To do
Exact copy, pictures excluded: write out every line below.
___ Data section ___
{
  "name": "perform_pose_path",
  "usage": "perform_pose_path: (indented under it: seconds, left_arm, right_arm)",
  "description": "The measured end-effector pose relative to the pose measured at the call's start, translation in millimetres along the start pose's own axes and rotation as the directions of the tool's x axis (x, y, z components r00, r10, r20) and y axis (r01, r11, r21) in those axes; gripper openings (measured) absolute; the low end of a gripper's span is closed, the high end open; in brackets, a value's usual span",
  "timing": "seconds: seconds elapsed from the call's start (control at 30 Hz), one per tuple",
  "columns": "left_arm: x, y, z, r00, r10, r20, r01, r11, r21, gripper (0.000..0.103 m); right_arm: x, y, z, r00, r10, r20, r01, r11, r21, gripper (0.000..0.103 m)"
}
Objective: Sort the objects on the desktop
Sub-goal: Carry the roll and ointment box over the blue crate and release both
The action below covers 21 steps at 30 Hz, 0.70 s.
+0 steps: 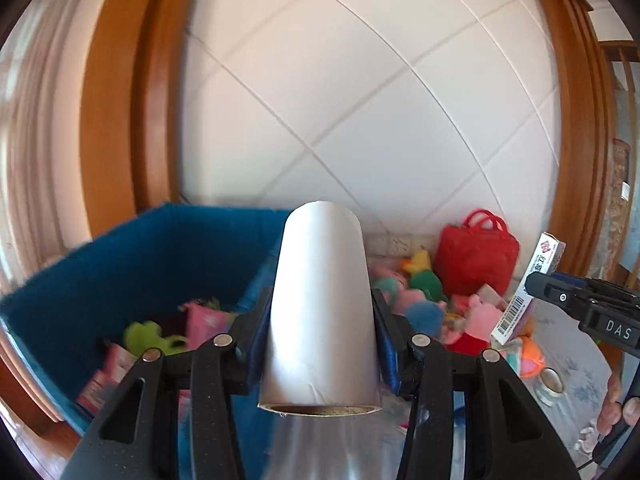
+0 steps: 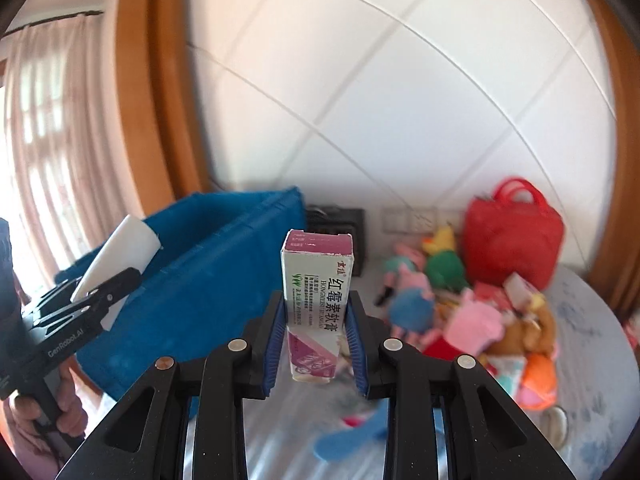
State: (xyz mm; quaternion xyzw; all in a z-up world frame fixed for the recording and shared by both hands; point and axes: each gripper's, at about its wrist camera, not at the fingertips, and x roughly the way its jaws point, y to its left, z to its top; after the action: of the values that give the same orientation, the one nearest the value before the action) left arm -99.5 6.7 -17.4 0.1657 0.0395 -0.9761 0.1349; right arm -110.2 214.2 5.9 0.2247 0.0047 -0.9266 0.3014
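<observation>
The left gripper is clamped on a white roll, held lengthwise between the blue pads with its far end raised above the blue bin. The right gripper pinches a small ointment box upright by its lower half; both loads are in the air, clear of the table. The bin, just left of the toy pile and red bag, already holds a few bright items, so the step in hand looks like carrying each load to its drop. To do it well, bring the roll fully over the bin's open mouth, past the near wall, before loosening the pads, and tip its far end down so it slides in rather than bouncing off the rim. The roll is smooth and may slip if the grip eases early. The box is light and tall above the pads; keep it level, steer it clear of the other gripper, and release it low.
</observation>
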Motion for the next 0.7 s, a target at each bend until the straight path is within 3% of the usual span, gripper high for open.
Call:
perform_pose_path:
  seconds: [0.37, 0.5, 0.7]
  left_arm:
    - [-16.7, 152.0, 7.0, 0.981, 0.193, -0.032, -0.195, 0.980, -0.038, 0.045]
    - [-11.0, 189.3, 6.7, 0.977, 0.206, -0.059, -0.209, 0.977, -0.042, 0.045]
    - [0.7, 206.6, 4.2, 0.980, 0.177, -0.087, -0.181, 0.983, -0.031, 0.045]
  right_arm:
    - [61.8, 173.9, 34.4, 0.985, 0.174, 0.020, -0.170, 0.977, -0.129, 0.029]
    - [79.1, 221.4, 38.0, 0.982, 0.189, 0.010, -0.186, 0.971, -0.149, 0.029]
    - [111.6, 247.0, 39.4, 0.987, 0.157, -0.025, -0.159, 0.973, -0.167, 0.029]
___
Result
{
  "name": "perform_pose_path",
  "usage": "perform_pose_path: (indented under it: seconds, left_arm, right_arm)",
  "description": "The measured end-effector pose relative to the pose measured at the call's start, translation in millimetres along the start pose's own axes and rotation as the directions of the tool's x axis (x, y, z components r00, r10, r20) and y axis (r01, r11, r21) in those axes; gripper openings (measured) absolute; the low end of a gripper's span is closed, the high end open; in brackets, a value's usual span",
  "timing": "seconds: seconds elapsed from the call's start (control at 30 Hz), one per tuple",
  "columns": "left_arm: x, y, z, r00, r10, r20, r01, r11, r21, gripper (0.000..0.103 m); right_arm: x, y, z, r00, r10, r20, r01, r11, r21, gripper (0.000..0.103 m)"
}
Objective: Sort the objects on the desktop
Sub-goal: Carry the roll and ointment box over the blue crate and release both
The action below covers 21 steps at 30 Hz, 0.70 s.
+0 steps: 
+0 steps: 
State: (xyz mm; quaternion xyzw; all in a z-up world frame fixed for the recording and shared by both hands; point and axes: each gripper's, at about its wrist camera, not at the fingertips, and x roughly the way its jaws point, y to its left, z to its top; after the action: of the values that give the same orientation, the one nearest the value before the action) left arm -99.5 6.7 -17.4 0.1657 0.0395 -0.9761 0.1349; right arm -110.2 214.2 5.9 0.2247 0.0047 -0.9266 0.3014
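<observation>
The left gripper is clamped on a white roll, held lengthwise between the blue pads with its far end raised above the blue bin. The right gripper pinches a small ointment box upright by its lower half; both loads are in the air, clear of the table. The bin, just left of the toy pile and red bag, already holds a few bright items, so the step in hand looks like carrying each load to its drop. To do it well, bring the roll fully over the bin's open mouth, past the near wall, before loosening the pads, and tip its far end down so it slides in rather than bouncing off the rim. The roll is smooth and may slip if the grip eases early. The box is light and tall above the pads; keep it level, steer it clear of the other gripper, and release it low.
</observation>
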Motion for the next 0.7 s, a target at each bend until the straight path is within 3% of the usual span, gripper high for open.
Call:
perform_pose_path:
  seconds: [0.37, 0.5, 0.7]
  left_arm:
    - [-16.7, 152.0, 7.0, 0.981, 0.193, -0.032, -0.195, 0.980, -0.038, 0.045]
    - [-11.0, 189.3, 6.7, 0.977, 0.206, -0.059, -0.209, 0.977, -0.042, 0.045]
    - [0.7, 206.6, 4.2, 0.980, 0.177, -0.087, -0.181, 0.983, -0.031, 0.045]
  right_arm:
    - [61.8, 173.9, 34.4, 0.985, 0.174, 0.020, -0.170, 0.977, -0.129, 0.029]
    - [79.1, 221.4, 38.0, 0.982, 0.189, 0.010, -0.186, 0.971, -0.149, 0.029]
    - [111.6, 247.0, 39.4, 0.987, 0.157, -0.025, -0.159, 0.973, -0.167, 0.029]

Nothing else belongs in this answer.